In this issue:
- A quick update as adjournment nears
- Working to improve Illinois’ business climate
- COVID emergency declaration finally ends
- Illinois headlines
Thank you for reading my e-newsletter. For the latest news from state government or to share your ideas and opinions, please visit my legislative website at repbunting.com.
End of session draws near
The House is scheduled to adjourn on Friday, completing the spring legislative session. As we move toward the end of session, some issues have been addressed, while some others remain unresolved. One bill of local interest which I regret to report passed this week, was the proposal to extend taxing authority for the Central Illinois Regional Airport to all of the taxpayers of McLean County.
Here is a quick recap of where we stand. Check next week’s newsletter for a more thorough recap.
No action yet on budget, ethics
The state’s new fiscal year begins on July 1, so we must have a budget passed and signed into law by that date. So far, however, with just a few days left until the legislature is scheduled to adjourn and leave town, we have not seen a budget proposal.
It is extremely reckless to put a budget together behind closed doors, with little to no transparency, and then rush it through at the last minute. Illinois has done this kind of shady budgeting for far too long, and it is the primary reason the state has had the fiscal problems it has had over the years. I hope that we will see a balanced budget proposal soon and will have adequate time to review it before voting.

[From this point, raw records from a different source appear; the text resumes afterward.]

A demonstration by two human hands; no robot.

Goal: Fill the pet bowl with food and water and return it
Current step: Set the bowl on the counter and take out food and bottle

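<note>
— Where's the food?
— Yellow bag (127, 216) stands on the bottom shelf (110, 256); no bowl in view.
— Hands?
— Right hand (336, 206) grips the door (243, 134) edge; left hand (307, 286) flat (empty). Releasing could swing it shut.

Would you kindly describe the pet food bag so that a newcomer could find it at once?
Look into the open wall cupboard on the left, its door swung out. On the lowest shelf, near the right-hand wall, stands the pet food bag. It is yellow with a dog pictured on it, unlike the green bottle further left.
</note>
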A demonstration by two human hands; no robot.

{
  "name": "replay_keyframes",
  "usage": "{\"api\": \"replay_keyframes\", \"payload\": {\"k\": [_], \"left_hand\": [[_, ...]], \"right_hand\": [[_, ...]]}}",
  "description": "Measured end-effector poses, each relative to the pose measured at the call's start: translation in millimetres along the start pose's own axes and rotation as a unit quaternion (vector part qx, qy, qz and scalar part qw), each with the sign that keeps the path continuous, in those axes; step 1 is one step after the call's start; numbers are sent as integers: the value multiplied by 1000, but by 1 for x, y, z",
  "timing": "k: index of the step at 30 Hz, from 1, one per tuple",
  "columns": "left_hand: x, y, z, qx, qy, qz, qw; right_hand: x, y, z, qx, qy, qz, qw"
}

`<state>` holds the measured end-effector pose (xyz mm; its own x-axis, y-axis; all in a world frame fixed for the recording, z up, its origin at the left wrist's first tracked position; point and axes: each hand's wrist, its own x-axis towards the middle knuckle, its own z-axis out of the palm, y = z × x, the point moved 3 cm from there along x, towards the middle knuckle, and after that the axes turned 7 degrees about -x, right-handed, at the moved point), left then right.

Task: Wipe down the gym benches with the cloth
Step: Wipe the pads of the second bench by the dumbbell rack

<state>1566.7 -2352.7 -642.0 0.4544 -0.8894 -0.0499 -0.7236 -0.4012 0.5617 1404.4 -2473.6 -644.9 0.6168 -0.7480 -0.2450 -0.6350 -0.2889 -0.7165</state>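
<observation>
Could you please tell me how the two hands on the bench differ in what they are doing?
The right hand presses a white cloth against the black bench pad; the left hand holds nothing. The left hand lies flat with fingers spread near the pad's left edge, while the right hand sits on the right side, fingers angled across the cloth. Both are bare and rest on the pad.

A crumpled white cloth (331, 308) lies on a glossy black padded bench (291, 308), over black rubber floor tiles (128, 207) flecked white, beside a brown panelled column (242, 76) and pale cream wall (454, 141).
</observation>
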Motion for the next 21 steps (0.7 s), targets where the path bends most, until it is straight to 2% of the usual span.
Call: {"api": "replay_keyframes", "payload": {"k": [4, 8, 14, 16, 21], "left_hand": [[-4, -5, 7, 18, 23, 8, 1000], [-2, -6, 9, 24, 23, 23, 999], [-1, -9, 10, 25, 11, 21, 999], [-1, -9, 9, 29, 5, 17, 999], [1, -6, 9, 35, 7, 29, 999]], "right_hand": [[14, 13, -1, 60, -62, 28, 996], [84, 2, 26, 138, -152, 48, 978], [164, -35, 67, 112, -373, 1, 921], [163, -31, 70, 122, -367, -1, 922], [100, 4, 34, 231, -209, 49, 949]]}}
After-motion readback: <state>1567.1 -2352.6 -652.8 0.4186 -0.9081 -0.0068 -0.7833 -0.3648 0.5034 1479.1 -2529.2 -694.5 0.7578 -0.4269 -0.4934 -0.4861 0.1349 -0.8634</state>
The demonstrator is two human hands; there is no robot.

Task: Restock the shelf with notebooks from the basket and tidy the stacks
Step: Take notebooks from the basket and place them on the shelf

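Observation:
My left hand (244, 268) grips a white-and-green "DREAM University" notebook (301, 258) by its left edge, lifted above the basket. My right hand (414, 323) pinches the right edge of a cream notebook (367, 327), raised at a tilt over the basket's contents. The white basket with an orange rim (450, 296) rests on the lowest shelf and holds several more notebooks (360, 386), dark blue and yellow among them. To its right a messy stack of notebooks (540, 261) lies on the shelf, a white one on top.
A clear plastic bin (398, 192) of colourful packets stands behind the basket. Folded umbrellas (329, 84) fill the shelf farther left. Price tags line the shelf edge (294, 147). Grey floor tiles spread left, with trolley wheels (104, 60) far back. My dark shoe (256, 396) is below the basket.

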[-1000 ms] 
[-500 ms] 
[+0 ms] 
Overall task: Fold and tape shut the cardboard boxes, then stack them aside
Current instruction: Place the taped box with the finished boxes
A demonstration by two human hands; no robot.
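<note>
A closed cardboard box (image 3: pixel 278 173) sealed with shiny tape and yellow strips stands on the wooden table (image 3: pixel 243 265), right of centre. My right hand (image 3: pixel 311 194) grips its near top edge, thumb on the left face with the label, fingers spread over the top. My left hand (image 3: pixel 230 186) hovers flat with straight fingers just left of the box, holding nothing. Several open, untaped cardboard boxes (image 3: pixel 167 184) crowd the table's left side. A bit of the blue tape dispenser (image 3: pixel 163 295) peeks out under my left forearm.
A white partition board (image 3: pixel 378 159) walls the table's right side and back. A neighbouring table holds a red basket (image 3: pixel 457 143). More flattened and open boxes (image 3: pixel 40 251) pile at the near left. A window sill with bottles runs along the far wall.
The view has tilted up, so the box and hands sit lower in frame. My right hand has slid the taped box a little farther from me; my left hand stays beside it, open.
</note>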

So far we have also not seen any action on ethics, in spite of the glaring need for reform. The new Legislative Inspector General was re-appointed to a full term last week, but without reforms to strengthen the powers of his office, we will not see the kinds of improvements we need. Republicans have proposed several ideas for reforms. There is still time to bring those bills up for a vote.
Proposals would improve Illinois’ business climate
Illinois has lagged behind many other states in job creation for several years, largely due to an unfriendly jobs climate that makes it harder to attract and retain job creators. This spring, a group of House Republicans has been working on a plan to improve the business climate and create more jobs here. A few days ago they rolled out their proposals.
The Reigniting Illinois’ Strong Economy (RISE) working group has proposed a series of reasonable reforms to “lower taxes, decrease regulation, control litigation and assure reliable and affordable energy.” In total, the working group has developed two workers compensation reform bills, two bills to attract new investment in Illinois, a pair of energy bills, three more dealing with litigation reform and four to reduce taxes.
COVID emergency declaration finally expires
It took 1155 days, but the COVID-19 emergency declaration has finally come to an end.
For more than three years, Illinoisans were living under executive orders, partial economic shutdowns, mandatory stay-at-home orders, facial covering requirements and other such instructions. Illinois was one of the last states in the nation to declare and end to the pandemic emergency. When our emergency declaration expired, 44 other states had already lifted theirs.
Now is the time to look back on what was done right and what was done wrong, and to consider legislation to prevent the kind of unilateral rule we saw during the worst days of the pandemic. Should some similar disaster ever strike in the future, legislators and local elected officials need to be more involved in the response.
Our current bill backlog
When a vendor provides the state with goods and services, they submit the bill to the Illinois Comptroller for payment. The Comptroller processes the paperwork and pays the bill when funds are available in the state’s checking account. Currently the total amount of unpaid bills is $1,432,722,255. This figure changes daily. Last year at this time the state had $2.2 billion in bills awaiting payment. This only includes bills submitted to the Comptroller for payment, not unfunded debts like the state’s pension liability, which is well over $100 billion.